TASK DETAILS:
Every line of the records below from the line with "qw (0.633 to" up to and including the line with "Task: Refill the" must be reproduced exactly, and no line outside that range.

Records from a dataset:
....

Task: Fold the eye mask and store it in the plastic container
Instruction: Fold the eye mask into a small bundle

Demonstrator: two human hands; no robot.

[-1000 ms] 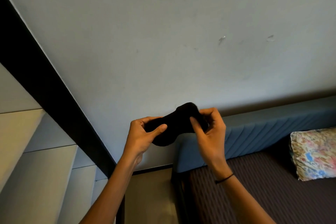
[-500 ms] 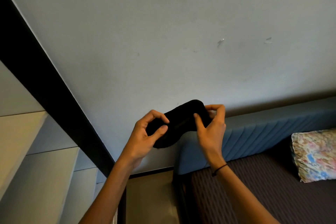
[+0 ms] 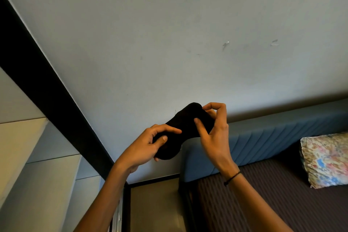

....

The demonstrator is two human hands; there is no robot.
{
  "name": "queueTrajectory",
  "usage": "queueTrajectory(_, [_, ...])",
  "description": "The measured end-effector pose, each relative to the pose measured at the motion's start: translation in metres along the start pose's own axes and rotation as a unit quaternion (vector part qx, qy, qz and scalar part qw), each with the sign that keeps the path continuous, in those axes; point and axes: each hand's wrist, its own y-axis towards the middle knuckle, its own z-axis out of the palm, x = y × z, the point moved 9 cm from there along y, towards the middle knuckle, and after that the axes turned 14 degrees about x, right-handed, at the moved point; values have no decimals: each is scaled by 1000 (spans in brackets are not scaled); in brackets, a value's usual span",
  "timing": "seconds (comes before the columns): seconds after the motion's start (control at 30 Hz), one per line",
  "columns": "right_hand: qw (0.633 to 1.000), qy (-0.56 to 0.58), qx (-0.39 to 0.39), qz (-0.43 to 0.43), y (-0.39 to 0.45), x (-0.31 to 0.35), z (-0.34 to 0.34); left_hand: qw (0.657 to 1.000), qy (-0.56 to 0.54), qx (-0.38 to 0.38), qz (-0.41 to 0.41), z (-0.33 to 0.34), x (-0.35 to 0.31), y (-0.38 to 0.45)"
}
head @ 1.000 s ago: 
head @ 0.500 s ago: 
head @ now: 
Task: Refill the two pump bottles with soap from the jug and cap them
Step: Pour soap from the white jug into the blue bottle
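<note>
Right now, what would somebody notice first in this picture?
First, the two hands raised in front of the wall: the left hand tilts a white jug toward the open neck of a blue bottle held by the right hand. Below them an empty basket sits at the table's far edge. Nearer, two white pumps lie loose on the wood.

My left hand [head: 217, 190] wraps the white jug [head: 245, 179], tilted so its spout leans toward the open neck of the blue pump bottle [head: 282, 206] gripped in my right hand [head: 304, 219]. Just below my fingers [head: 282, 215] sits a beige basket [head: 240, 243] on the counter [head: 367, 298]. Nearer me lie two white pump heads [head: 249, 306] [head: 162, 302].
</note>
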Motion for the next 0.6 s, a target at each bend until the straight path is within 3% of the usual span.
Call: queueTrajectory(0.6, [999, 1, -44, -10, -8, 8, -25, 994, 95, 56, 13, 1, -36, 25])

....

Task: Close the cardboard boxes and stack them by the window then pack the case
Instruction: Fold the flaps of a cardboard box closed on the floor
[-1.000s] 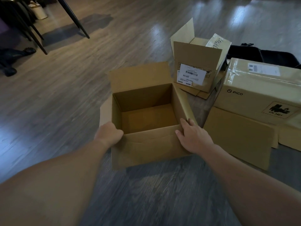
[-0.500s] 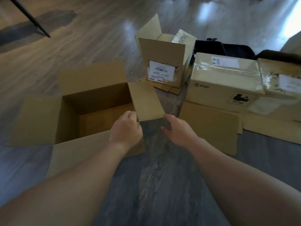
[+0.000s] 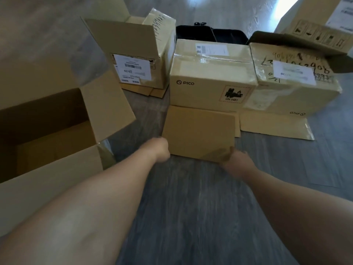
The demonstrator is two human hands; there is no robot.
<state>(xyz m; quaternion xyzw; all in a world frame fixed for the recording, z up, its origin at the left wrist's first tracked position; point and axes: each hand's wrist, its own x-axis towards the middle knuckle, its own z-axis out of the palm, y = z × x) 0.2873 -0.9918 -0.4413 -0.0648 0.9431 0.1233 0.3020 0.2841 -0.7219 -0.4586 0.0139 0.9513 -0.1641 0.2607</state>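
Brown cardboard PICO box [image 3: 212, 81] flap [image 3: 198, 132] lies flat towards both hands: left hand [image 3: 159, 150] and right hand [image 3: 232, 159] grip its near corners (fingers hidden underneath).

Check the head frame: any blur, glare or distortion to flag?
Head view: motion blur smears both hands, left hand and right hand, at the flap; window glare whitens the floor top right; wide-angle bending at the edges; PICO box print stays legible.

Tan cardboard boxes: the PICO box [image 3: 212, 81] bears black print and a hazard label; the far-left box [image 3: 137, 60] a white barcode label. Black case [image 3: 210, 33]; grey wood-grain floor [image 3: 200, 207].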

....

RESULT FOR THIS EXERCISE:
  "columns": "right_hand: qw (0.633 to 1.000), qy (-0.56 to 0.58), qx (-0.39 to 0.39), qz (-0.43 to 0.43), y (-0.39 to 0.45), x (-0.31 to 0.35), z (-0.34 to 0.34); left_hand: qw (0.657 to 1.000), qy (-0.56 to 0.54), qx (-0.38 to 0.38), qz (-0.41 to 0.41), z (-0.33 to 0.34), x (-0.35 to 0.31), y (-0.38 to 0.45)"
}
head @ 1.000 s ago: 
head @ 0.500 s ago: 
head @ now: 
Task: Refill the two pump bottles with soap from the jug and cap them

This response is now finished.